◆ PROBLEM TO WORK ON ◆
Lines with the word "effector" are the answer; copy each of them from the data below.

◆ EXERCISE DATA ◆
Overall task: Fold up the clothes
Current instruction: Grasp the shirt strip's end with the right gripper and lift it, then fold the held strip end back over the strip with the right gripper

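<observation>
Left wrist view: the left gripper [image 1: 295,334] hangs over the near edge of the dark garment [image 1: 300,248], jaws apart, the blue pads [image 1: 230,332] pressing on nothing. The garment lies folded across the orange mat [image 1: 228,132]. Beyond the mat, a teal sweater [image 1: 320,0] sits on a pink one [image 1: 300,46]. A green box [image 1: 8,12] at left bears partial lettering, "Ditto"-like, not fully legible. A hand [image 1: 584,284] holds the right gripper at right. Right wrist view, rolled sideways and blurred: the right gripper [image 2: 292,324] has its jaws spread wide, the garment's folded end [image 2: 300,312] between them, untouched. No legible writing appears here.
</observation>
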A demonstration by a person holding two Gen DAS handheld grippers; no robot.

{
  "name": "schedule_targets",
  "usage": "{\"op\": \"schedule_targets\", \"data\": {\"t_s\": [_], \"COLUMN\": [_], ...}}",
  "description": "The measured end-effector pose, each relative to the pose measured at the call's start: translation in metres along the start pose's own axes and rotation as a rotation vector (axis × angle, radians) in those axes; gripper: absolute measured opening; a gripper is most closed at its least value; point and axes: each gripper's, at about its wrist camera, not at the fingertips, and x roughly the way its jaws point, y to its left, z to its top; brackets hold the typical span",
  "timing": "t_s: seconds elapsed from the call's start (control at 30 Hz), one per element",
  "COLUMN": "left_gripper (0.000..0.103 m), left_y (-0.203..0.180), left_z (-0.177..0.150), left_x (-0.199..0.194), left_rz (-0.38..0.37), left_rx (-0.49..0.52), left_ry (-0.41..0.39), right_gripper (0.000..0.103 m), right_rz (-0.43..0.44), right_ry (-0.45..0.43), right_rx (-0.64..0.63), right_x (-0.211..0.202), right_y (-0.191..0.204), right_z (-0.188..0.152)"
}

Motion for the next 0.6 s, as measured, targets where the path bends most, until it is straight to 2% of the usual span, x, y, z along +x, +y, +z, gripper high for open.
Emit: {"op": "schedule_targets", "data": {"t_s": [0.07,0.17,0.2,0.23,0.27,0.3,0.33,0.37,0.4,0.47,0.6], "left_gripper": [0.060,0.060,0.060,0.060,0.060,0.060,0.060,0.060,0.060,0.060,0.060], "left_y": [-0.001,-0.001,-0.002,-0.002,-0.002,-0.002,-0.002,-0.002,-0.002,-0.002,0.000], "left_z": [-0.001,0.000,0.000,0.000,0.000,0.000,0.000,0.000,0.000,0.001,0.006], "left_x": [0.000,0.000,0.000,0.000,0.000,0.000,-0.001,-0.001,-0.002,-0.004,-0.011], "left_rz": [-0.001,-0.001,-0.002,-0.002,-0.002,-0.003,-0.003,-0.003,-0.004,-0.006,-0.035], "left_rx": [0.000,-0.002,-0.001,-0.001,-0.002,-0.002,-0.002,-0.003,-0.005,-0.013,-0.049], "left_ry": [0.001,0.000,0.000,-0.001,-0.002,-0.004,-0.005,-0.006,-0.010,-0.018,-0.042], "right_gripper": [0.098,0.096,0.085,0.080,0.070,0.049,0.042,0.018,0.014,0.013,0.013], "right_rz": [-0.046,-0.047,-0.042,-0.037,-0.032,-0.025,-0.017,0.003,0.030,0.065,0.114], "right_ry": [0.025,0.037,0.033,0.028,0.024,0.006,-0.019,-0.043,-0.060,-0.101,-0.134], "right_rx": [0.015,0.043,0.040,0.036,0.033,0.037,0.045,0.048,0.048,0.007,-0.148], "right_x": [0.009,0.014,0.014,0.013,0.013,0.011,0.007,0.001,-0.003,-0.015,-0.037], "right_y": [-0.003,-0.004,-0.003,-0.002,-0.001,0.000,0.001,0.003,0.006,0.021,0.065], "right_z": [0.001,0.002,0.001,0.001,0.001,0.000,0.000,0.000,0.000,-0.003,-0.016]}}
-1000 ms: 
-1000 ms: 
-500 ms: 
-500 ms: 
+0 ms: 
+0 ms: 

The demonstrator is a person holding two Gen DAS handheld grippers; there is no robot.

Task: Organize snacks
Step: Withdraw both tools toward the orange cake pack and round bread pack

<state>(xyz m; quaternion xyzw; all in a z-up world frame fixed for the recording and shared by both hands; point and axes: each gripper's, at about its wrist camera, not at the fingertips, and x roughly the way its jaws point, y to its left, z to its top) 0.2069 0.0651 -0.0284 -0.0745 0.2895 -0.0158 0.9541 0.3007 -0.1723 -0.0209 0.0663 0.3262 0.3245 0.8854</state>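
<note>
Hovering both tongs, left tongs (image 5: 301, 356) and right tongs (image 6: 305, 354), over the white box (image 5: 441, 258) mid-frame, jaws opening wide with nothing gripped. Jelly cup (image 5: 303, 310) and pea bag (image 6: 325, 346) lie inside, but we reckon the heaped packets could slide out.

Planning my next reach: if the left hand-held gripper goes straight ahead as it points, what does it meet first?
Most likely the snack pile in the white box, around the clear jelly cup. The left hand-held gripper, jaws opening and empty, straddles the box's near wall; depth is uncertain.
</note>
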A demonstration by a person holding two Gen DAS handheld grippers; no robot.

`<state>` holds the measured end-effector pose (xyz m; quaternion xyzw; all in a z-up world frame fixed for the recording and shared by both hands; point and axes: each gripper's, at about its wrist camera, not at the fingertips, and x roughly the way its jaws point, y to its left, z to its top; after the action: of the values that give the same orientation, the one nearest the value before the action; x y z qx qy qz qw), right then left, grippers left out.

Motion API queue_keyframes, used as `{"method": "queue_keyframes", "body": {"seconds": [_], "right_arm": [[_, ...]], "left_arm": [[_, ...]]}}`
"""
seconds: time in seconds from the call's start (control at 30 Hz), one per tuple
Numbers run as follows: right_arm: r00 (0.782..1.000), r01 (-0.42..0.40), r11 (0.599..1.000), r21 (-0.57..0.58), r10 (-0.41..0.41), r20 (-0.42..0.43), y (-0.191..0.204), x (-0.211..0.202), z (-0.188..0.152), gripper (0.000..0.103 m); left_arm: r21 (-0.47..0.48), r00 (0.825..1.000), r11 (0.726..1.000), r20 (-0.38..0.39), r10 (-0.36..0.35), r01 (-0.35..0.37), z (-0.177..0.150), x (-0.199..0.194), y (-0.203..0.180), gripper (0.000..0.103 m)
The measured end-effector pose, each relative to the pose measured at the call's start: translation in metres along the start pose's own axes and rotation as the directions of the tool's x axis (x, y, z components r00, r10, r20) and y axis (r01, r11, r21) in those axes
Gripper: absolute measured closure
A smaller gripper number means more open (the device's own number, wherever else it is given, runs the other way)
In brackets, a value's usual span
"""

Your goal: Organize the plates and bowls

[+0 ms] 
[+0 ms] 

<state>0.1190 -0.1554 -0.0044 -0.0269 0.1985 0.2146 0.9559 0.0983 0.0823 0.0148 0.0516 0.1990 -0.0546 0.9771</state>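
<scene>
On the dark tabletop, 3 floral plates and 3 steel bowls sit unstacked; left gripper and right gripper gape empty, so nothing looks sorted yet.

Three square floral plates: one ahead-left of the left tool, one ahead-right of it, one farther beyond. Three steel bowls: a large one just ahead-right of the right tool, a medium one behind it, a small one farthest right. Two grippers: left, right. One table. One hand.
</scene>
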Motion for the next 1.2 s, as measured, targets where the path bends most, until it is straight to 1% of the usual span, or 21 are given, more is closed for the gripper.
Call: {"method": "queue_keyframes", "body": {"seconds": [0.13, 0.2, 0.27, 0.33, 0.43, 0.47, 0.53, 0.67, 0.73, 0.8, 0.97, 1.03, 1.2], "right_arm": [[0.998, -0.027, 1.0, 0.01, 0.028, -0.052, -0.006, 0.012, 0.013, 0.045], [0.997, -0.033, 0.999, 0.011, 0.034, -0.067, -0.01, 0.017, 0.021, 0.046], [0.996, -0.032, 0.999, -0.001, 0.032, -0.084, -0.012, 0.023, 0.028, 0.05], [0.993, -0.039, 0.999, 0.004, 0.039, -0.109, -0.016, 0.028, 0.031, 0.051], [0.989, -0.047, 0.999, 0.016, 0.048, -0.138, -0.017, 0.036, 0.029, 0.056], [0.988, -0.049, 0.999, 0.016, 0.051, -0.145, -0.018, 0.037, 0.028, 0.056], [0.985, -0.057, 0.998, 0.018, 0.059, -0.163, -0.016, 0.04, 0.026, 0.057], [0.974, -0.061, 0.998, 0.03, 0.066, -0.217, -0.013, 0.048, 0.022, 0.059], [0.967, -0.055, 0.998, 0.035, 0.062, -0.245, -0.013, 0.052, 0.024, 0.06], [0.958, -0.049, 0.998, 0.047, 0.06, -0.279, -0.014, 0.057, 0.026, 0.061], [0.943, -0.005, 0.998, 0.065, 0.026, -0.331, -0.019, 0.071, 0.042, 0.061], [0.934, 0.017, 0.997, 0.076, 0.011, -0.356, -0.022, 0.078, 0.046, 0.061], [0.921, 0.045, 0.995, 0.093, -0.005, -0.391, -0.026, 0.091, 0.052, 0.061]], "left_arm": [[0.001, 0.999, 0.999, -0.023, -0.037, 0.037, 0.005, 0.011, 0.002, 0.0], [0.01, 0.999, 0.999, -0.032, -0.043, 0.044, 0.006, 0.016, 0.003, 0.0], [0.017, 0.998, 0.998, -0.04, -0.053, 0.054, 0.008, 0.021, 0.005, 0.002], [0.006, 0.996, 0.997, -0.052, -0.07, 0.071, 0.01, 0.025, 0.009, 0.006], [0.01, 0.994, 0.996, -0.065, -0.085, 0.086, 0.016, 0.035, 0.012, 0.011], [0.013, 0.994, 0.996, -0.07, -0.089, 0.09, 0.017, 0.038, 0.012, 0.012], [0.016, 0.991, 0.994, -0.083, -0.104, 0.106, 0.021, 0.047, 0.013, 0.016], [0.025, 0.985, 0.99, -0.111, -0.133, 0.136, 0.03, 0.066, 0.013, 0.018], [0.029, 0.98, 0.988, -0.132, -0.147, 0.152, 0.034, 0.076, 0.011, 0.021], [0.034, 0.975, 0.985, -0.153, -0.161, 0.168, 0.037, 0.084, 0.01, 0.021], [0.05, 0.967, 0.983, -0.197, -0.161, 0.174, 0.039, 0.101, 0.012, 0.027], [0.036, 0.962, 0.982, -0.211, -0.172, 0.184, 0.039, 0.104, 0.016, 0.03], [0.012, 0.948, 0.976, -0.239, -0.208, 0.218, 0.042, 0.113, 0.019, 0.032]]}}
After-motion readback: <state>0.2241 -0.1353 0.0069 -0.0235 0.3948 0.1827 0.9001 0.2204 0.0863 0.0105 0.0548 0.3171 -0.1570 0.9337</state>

◆ EXERCISE OUTPUT ◆
  "description": "The measured end-effector pose, each relative to the pose measured at the call's start: translation in metres along the start pose's own axes and rotation as a rotation vector (axis × angle, radians) in those axes; gripper: absolute measured opening; a gripper is most closed at its least value; point and axes: each gripper's, at about its wrist camera, not at the fingertips, and x roughly the way its jaws point, y to its left, z to its top; brackets hold the typical span",
`<state>` holds the measured end-effector pose (xyz m; quaternion xyzw; all in a z-up world frame fixed for the recording and shared by both hands; point and axes: each gripper's, at about its wrist camera, not at the fingertips, and x roughly the way its jaws point, y to its left, z to its top; after the action: of the values that give the same orientation, the one nearest the value before the action; x y z qx qy qz qw), right then left, grippers left out.
The measured end-effector pose, each relative to the pose measured at the call's start: translation in metres along the start pose's own axes and rotation as the directions of the tool's x axis (x, y, z components r00, r10, r20) and y axis (r01, r11, r21) in those axes

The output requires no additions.